# WHAT IS BEING ASKED
What is needed is the whole of the data, set down exactly.

# DATA TO EXAMINE
::::::::

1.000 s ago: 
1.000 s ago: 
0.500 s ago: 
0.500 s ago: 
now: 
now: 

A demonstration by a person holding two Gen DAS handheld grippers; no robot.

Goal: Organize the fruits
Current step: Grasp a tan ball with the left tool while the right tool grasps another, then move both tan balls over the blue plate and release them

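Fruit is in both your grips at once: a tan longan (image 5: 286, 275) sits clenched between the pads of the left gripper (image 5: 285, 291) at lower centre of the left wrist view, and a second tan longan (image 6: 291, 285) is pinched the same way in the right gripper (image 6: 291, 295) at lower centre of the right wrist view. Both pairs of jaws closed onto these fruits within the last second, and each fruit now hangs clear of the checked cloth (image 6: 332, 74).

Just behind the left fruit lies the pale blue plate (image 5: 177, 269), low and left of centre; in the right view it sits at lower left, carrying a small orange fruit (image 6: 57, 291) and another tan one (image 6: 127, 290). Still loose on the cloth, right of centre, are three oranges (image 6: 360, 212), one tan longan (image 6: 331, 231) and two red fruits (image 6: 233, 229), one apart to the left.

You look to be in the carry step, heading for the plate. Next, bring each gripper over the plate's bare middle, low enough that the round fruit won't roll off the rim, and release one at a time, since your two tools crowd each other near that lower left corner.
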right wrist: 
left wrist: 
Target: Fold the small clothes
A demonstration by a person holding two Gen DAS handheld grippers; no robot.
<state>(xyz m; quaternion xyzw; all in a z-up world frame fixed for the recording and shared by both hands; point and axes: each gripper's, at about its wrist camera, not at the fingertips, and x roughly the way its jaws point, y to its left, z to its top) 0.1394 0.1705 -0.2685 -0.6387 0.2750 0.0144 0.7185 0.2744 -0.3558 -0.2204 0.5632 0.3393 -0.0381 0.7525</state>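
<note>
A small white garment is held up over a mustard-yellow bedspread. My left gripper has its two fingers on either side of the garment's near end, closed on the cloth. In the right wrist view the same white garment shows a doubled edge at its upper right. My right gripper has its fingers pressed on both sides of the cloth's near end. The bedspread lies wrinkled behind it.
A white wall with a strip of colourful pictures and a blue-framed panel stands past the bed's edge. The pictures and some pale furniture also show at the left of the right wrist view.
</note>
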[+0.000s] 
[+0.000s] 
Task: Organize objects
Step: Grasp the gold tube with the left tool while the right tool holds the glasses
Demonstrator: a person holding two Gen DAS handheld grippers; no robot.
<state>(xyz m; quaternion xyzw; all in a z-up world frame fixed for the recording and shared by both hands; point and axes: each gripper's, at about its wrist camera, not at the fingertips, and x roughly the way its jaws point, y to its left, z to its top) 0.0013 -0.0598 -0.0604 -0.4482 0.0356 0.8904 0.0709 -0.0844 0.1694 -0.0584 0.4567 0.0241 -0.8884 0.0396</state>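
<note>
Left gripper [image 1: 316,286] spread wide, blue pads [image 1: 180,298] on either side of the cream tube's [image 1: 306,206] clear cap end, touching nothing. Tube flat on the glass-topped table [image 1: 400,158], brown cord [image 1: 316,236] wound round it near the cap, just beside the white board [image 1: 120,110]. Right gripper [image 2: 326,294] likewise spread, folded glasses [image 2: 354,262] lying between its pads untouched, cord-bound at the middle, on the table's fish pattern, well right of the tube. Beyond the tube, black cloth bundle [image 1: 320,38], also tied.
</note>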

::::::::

# RESULT OF THIS TASK
1.000 s ago: 
1.000 s ago: 
0.500 s ago: 
0.500 s ago: 
now: 
now: 

A demonstration by a person holding two Gen DAS handheld grippers; no robot.

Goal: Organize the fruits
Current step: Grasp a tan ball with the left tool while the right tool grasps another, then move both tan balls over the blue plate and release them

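Fruit is in both your grips at once: a tan longan (image 5: 286, 275) sits clenched between the pads of the left gripper (image 5: 285, 291) at lower centre of the left wrist view, and a second tan longan (image 6: 291, 285) is pinched the same way in the right gripper (image 6: 291, 295) at lower centre of the right wrist view. Both pairs of jaws closed onto these fruits within the last second, and each fruit now hangs clear of the checked cloth (image 6: 332, 74).

Just behind the left fruit lies the pale blue plate (image 5: 177, 269), low and left of centre; in the right view it sits at lower left, carrying a small orange fruit (image 6: 57, 291) and another tan one (image 6: 127, 290). Still loose on the cloth, right of centre, are three oranges (image 6: 360, 212), one tan longan (image 6: 331, 231) and two red fruits (image 6: 233, 229), one apart to the left.

You look to be in the carry step, heading for the plate. Next, bring each gripper over the plate's bare middle, low enough that the round fruit won't roll off the rim, and release one at a time, since your two tools crowd each other near that lower left corner.
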right wrist: 
left wrist: 
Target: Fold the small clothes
A demonstration by a person holding two Gen DAS handheld grippers; no robot.
<state>(xyz m; quaternion xyzw; all in a z-up world frame fixed for the recording and shared by both hands; point and axes: each gripper's, at about its wrist camera, not at the fingertips, and x roughly the way its jaws point, y to its left, z to its top) 0.1394 0.1705 -0.2685 -0.6387 0.2750 0.0144 0.7185 0.2744 -0.3558 -0.2204 0.5632 0.3393 -0.0381 0.7525</state>
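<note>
A small white garment is held up over a mustard-yellow bedspread. My left gripper has its two fingers on either side of the garment's near end, closed on the cloth. In the right wrist view the same white garment shows a doubled edge at its upper right. My right gripper has its fingers pressed on both sides of the cloth's near end. The bedspread lies wrinkled behind it.
A white wall with a strip of colourful pictures and a blue-framed panel stands past the bed's edge. The pictures and some pale furniture also show at the left of the right wrist view.
</note>
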[+0.000s] 
[+0.000s] 
Task: Organize objects
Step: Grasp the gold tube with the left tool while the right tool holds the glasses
Demonstrator: a person holding two Gen DAS handheld grippers; no robot.
<state>(xyz m; quaternion xyzw; all in a z-up world frame fixed for the recording and shared by both hands; point and axes: each gripper's, at about its wrist camera, not at the fingertips, and x roughly the way its jaws point, y to its left, z to its top) 0.0013 -0.0598 -0.0604 -0.4482 0.0356 0.8904 0.0709 -0.0844 0.1694 -0.0584 0.4567 0.0241 -0.8884 0.0396</state>
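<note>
Left gripper [image 1: 316,286] spread wide, blue pads [image 1: 180,298] on either side of the cream tube's [image 1: 306,206] clear cap end, touching nothing. Tube flat on the glass-topped table [image 1: 400,158], brown cord [image 1: 316,236] wound round it near the cap, just beside the white board [image 1: 120,110]. Right gripper [image 2: 326,294] likewise spread, folded glasses [image 2: 354,262] lying between its pads untouched, cord-bound at the middle, on the table's fish pattern, well right of the tube. Beyond the tube, black cloth bundle [image 1: 320,38], also tied.
</note>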

No further output is required for this answer.